May has been observed as mental health awareness month in the United States since 1949. While the world is inching towards being more aware about mental struggles and well-being, there is still a long way to go. Books can be a great resource for people troubled by their lack of understanding about their own issues as well as anyone wanting to understand others. Comics can sometimes be perfectly suited to meet the needs of a troubled, distracted mind. They can sneakily slip into our short attention spans providing information, insight and comfort.
Here’s a list of fascinating standalone comics about mental health to read during mental health awareness month.
Hyperbole And A Half By Allie Brosh
This graphic novel is witty, observant, and honest. Allie Brosh shares her illustrated experience with her two cool dogs, mental struggles, and childhood shenanigans. Her wild experiences range from the need to eat an obnoxious amount of cake to a literal wild goose chase. The comic has genuine insights about her mental health issues and myriad coping mechanisms. It is illustrated in bright colours and provides humorous comfort.
There Is No Right Way To Meditate: And Other Lessons By Yumi Sakugawa
Yumi Sakugawa makes you look at meditation in a new light. She makes the practice sound welcoming and shares her experience of the abundant ways it improves mental health. The book is filled with intriguing metaphors and soothing illustrations. This is such a reassuring read that even the act of scrolling through it felt meditative.

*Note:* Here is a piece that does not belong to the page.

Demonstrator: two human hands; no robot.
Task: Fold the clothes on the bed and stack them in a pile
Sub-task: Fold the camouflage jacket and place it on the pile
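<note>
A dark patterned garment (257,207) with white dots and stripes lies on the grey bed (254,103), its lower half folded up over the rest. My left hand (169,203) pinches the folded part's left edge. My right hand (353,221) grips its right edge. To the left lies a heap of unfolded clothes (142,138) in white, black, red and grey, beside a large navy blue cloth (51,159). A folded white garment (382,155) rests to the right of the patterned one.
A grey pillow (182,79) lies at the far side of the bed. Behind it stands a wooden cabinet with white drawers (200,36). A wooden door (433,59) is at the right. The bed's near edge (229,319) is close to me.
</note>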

How To Deal: With Fear, Failure and Other Daily Dreads By Grace Miceli
This book made me chuckle and nod vigorously in agreement. It is witty and clever in the way it opens up about mental struggles. The colourful doodle-like images contain so much life and insightful advice. The comic is divided into chapters that have an introduction written by the author to set the tone for the theme. There’s an entire chapter about avoidant personalities. It got so real and relatable that I found myself squinting at the screen. I would definitely recommend this book for anyone looking to brighten their day.
Thin Slices Of Anxiety: Observations and Advice to Ease a Worried Mind By Catherine LePage
This is a short, easy read. It has very little text on page and even that is handwritten or doodled. The book is filled with cute, clever illustrations that hit home. The author ends the book with the line, “Thinly sliced and illustrated, emotions are much easier to digest.” This expresses the cathartic experience she had making this book come to life. It also accurately portrays the need anxious people feel to morph the panic into something pleasant.
It’s OK To Feel Things Deeply By Carissa Potter
The font and illustrations make the book look like it has been written and drawn by a child. This entices the sensitive innocence in readers. The tone and advice is childlike too. It has illustrated suggestions about nice things you can do to help push yourself during a rut. The book does not get too real about deep rooted mental health issues. However, it can remind of things to look forward to on less-than-ideal days.
Lighter Than My Shadow By Katie Green
This graphic memoir is illustrated in beautiful, breath-taking illustrations that lack colour. The tones of grey complement the vibe of the book. The author narrates her journey of battling an eating disorder. She gets real about her compulsive thought processes, anorexia, and binge eating. The book also touches on her unfortunate experience with sexual abuse and the haunting memories it left behind. Katie Green gets real about getting help and the slow, excruciating process of getting better. She illustrates the insights she gained from therapy and the tweaks in thought and behaviour patters that aided her recovery. The book ends with helpful resources about eating disorders and sexual violence.